YOUR OBJECTIVE
Copy each line below that contains "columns".

SUPPLIED MATERIAL
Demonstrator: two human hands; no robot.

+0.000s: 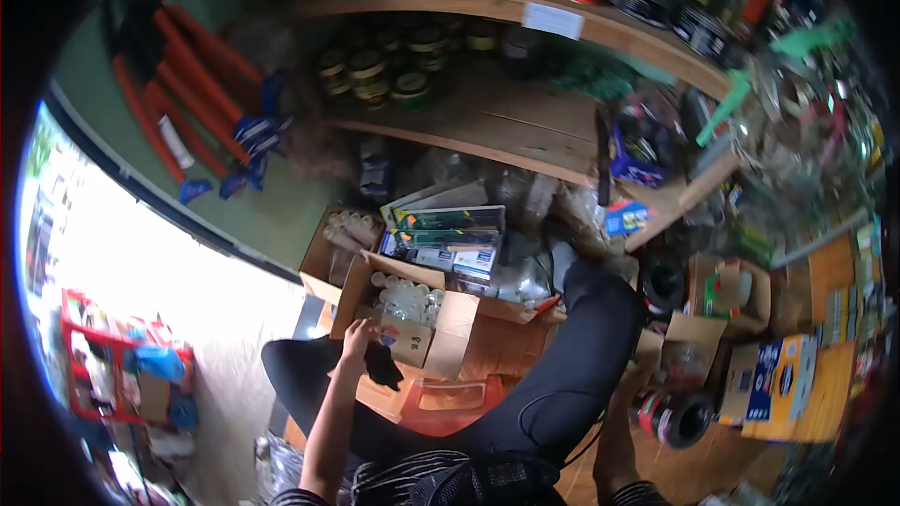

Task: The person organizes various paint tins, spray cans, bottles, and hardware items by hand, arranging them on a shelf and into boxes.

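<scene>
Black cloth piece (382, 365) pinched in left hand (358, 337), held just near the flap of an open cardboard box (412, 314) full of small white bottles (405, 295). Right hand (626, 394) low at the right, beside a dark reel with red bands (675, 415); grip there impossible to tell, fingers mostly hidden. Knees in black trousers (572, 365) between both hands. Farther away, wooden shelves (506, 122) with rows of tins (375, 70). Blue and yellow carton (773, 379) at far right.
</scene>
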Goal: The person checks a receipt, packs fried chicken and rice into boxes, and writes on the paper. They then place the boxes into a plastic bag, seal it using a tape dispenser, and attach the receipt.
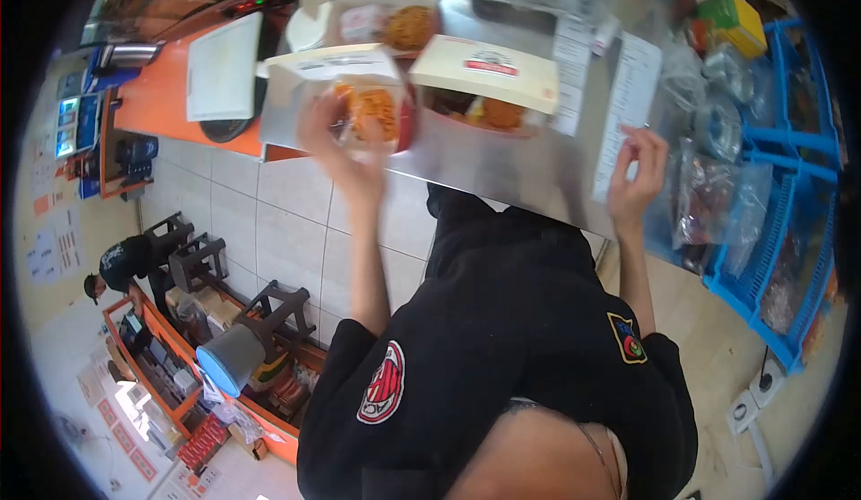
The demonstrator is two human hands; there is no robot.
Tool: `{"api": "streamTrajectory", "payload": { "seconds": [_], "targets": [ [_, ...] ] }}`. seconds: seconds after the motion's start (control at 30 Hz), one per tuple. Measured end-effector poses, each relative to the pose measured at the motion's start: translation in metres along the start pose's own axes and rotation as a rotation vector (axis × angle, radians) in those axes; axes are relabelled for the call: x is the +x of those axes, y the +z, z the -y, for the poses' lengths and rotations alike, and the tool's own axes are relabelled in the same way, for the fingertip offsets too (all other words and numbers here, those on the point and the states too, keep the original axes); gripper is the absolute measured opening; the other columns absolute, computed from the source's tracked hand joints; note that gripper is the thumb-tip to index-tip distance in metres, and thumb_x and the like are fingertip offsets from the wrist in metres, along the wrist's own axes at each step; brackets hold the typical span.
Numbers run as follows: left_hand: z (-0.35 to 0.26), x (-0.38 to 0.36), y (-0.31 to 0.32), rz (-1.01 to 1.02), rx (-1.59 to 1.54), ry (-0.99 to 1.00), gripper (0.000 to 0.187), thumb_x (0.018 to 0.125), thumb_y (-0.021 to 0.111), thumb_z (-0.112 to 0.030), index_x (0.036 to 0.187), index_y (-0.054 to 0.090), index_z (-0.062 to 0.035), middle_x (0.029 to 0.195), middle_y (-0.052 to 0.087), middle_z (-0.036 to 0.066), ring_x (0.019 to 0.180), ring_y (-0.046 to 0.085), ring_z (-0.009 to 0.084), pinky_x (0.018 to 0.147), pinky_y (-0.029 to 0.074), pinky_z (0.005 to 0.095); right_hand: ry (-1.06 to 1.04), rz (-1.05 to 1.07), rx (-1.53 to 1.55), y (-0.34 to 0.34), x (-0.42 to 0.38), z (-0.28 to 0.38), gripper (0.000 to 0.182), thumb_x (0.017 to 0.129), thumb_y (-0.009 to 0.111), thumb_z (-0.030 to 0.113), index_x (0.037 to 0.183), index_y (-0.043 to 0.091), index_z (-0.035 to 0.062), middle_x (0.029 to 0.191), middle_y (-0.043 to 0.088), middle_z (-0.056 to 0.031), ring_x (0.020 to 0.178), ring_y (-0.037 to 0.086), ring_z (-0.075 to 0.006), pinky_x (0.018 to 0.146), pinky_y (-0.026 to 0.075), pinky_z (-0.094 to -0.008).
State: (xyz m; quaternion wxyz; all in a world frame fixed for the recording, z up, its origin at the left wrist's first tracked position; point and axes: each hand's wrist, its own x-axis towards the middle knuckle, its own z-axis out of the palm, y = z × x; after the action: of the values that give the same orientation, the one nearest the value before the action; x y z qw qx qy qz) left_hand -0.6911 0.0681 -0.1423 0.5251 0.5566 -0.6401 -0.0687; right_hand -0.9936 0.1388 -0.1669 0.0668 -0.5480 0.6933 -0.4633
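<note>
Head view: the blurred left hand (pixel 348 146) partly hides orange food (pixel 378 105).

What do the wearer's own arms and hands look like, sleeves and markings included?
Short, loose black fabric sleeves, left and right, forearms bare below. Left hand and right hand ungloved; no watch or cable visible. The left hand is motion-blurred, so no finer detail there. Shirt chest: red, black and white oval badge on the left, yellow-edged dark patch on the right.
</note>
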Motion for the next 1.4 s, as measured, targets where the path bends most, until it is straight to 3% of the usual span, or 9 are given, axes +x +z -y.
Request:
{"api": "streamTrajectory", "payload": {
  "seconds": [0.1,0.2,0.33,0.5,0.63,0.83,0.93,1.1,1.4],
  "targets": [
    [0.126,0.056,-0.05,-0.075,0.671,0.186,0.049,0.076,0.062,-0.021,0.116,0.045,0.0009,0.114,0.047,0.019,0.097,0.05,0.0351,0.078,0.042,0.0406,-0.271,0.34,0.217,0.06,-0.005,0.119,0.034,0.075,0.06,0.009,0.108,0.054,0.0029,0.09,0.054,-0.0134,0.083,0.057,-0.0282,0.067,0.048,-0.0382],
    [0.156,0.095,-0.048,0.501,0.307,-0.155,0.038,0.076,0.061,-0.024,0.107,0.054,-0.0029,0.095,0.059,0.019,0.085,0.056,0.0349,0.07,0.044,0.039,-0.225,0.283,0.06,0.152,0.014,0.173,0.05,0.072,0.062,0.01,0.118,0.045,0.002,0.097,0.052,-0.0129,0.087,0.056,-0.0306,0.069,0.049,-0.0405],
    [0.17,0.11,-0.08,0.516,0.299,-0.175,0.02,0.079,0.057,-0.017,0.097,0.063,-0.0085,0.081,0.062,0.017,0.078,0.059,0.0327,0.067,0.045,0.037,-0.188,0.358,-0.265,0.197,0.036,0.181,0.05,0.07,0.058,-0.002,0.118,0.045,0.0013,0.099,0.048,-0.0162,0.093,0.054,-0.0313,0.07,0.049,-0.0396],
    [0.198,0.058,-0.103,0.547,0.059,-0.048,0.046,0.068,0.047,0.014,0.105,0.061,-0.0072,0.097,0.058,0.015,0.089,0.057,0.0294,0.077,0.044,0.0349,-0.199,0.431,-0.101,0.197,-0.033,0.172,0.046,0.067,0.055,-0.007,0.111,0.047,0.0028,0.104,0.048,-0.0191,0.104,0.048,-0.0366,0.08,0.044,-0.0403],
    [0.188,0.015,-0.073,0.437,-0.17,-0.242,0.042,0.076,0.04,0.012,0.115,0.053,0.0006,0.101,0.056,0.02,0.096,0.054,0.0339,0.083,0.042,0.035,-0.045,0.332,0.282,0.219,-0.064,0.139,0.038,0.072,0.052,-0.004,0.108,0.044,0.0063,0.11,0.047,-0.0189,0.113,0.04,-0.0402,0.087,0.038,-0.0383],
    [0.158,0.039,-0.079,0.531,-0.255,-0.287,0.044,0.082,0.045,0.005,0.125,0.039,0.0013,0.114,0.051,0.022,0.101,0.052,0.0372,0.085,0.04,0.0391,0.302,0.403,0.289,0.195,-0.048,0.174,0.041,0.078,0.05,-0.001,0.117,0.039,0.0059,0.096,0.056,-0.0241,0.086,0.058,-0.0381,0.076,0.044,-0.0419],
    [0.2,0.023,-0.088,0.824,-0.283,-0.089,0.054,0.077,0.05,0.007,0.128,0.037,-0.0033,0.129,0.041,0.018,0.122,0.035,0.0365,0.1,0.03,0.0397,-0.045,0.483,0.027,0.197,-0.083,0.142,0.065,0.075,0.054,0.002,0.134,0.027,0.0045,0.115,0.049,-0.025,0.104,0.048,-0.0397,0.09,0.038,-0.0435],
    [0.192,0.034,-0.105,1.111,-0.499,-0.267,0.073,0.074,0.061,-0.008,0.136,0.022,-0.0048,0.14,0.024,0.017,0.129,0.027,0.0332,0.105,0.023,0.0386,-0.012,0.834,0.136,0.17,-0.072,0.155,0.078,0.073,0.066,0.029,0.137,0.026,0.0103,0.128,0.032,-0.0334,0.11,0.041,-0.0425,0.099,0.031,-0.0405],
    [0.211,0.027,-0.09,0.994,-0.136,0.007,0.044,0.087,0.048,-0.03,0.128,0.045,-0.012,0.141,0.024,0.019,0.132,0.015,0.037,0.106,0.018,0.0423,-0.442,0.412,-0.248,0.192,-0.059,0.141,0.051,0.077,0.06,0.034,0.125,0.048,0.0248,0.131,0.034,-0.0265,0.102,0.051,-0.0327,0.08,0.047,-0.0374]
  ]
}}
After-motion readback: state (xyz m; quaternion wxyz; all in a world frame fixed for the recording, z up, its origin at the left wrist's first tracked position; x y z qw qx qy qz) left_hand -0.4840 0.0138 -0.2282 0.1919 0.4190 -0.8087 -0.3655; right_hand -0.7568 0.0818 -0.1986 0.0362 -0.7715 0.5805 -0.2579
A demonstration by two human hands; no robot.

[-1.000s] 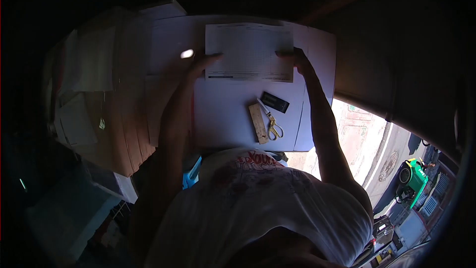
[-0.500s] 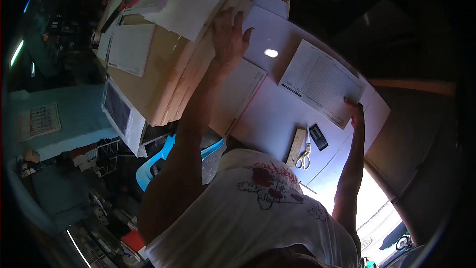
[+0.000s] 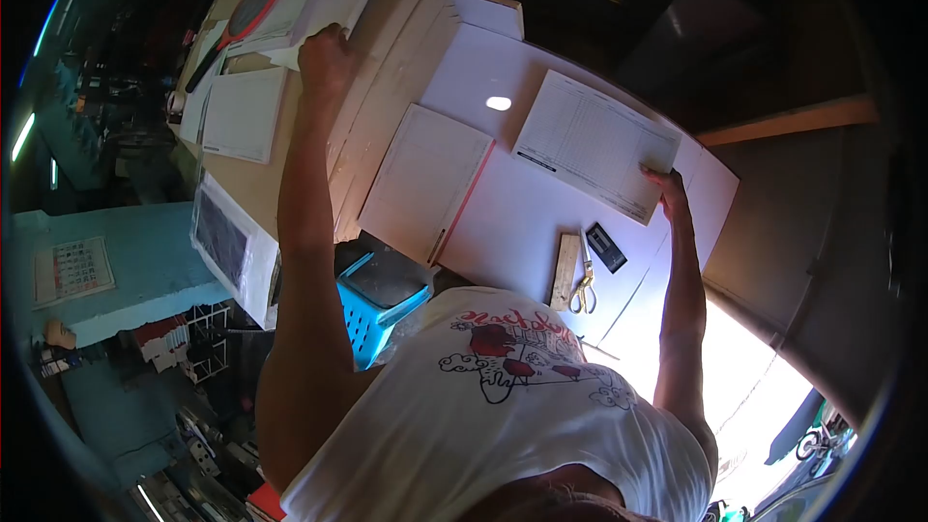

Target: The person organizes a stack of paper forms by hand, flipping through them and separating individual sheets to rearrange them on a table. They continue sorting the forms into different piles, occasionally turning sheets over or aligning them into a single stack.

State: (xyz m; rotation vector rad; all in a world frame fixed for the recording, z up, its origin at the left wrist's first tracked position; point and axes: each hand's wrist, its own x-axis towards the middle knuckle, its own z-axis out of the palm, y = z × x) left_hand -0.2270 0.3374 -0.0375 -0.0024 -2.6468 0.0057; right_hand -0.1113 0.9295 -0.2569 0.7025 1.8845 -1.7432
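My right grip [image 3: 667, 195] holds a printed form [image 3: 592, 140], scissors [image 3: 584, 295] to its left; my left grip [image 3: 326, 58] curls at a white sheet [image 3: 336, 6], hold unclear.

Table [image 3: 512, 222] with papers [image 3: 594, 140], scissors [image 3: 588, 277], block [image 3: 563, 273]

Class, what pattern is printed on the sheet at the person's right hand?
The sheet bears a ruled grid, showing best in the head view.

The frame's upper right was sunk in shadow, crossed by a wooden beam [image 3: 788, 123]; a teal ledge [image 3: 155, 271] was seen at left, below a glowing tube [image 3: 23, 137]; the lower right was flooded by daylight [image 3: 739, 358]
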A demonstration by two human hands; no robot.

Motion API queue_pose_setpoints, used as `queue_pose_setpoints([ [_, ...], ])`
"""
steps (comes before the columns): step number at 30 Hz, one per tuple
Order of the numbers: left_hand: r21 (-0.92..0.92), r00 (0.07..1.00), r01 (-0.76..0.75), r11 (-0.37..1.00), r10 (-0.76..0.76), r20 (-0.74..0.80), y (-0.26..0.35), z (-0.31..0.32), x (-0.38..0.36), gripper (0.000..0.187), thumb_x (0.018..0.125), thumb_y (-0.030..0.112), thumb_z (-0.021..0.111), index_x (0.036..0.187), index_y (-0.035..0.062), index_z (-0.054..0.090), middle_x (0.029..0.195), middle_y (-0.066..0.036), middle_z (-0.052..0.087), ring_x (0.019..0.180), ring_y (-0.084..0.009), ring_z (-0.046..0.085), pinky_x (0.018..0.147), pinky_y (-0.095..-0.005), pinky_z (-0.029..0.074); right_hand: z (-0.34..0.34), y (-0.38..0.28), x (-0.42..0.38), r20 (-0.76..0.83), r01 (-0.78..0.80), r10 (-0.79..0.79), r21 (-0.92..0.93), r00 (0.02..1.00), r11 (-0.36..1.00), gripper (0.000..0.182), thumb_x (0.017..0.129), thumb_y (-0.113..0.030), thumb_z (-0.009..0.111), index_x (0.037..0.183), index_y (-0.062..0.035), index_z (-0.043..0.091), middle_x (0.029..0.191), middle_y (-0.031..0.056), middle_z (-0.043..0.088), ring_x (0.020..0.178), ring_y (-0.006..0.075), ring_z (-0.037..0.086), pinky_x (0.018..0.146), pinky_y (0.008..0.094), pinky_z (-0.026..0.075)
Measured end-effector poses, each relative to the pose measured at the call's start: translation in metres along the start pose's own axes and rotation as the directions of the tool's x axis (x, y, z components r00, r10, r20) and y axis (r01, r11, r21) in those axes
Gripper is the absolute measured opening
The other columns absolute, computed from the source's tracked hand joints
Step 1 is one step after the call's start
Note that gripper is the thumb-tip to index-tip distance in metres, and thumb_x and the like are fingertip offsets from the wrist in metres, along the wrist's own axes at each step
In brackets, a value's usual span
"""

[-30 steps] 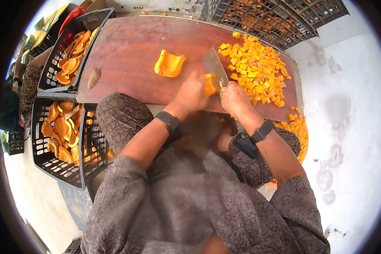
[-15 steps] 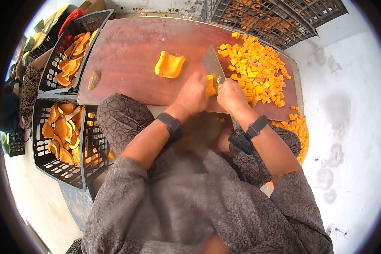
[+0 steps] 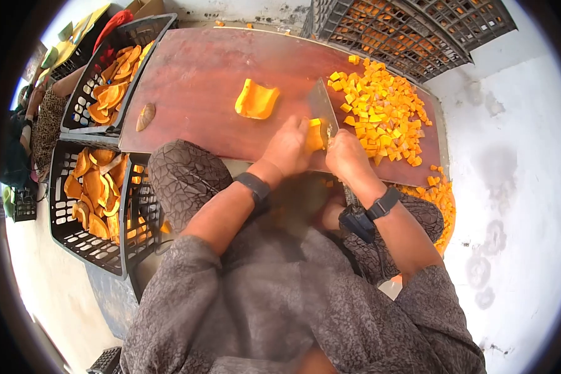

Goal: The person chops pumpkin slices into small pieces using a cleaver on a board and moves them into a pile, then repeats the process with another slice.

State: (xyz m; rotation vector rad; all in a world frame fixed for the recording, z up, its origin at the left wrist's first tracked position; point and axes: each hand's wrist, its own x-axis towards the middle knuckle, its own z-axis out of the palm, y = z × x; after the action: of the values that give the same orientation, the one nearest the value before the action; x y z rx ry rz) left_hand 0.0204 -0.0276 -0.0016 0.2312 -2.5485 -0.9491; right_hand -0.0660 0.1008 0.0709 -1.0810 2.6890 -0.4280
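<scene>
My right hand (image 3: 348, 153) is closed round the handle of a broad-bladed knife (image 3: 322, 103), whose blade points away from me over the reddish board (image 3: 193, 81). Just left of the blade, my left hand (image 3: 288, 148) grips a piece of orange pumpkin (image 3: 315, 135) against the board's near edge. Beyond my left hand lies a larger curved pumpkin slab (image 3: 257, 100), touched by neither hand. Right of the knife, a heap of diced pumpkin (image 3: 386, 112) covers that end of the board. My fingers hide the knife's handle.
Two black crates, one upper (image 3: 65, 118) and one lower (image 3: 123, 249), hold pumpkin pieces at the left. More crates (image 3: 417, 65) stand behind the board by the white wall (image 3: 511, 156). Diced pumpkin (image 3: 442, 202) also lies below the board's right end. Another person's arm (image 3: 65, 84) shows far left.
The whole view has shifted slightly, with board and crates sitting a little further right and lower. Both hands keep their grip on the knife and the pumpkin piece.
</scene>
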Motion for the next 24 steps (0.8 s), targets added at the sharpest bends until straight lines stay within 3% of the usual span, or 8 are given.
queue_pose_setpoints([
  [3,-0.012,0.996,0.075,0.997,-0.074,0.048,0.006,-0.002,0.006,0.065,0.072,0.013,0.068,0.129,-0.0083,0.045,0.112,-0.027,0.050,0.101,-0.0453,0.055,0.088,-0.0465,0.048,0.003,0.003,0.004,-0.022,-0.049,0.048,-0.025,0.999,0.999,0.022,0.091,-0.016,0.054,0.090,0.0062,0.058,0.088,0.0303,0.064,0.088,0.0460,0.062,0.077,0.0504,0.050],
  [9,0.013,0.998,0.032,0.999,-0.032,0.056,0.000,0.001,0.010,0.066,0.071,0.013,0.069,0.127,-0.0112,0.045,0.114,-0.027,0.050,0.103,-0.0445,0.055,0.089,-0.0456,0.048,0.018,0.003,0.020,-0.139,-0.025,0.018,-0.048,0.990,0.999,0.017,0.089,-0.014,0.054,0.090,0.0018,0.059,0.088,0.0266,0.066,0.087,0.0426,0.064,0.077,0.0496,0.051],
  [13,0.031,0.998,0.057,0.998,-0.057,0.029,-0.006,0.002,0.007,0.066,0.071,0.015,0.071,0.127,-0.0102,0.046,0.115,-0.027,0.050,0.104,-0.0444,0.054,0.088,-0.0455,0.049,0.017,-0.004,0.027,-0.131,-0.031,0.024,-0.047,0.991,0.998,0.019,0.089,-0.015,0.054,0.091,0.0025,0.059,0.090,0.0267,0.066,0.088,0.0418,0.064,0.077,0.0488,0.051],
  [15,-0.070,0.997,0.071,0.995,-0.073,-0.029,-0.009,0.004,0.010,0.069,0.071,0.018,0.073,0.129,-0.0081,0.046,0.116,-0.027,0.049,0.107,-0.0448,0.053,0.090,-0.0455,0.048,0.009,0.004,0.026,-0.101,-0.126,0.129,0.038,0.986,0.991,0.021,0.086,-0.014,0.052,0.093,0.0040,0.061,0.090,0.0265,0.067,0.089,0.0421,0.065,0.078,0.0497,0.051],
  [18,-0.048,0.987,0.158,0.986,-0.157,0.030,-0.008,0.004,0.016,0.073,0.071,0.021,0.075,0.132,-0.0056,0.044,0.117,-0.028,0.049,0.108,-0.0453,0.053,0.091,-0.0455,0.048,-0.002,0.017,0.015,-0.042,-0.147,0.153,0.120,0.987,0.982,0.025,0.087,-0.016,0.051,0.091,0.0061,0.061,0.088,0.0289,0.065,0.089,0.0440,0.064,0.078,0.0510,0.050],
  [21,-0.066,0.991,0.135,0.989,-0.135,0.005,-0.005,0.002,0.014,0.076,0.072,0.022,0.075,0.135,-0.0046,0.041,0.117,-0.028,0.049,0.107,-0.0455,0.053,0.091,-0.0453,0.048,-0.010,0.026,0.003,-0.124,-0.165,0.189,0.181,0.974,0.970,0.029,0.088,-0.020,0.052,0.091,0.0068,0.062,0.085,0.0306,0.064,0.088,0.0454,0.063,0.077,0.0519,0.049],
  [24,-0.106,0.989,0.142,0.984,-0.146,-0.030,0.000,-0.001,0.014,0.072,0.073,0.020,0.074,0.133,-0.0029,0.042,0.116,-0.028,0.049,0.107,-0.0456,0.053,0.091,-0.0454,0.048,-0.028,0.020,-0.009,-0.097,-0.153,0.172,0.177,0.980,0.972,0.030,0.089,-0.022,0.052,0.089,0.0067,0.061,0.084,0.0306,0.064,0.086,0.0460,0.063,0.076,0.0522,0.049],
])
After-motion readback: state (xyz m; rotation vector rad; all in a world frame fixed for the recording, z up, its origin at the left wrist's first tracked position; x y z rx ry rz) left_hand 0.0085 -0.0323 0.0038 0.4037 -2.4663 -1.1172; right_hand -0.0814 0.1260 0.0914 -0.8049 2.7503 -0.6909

PROBLEM SOLUTION
Tool: `{"api": "streamTrajectory", "payload": { "seconds": [_], "targets": [ [_, ...] ] }}`. seconds: seconds after the motion's start (control at 30 Hz), one per tuple. Measured end-effector poses, each relative to the pose measured at the motion's start: translation in metres along the start pose's own axes and rotation as a rotation vector (axis × angle, radians) in those axes; axes are relabelled for the call: x is the +x of those axes, y the +z, z the -y, for the poses' lengths and rotations alike, and the tool's own axes are relabelled in the same way, for the fingertip offsets too (all other words and numbers here, those on the point and the states too, keep the original axes); gripper is the absolute measured opening; the other columns absolute, computed from the source's tracked hand joints; note that gripper is the thumb-tip to index-tip distance in metres, and thumb_x and the like are fingertip offsets from the wrist in metres, along the wrist's own axes at each step; brackets hold the typical span.
steps (comes before the columns): step number at 30 Hz, one per tuple
The other columns absolute, computed from the source's tracked hand joints

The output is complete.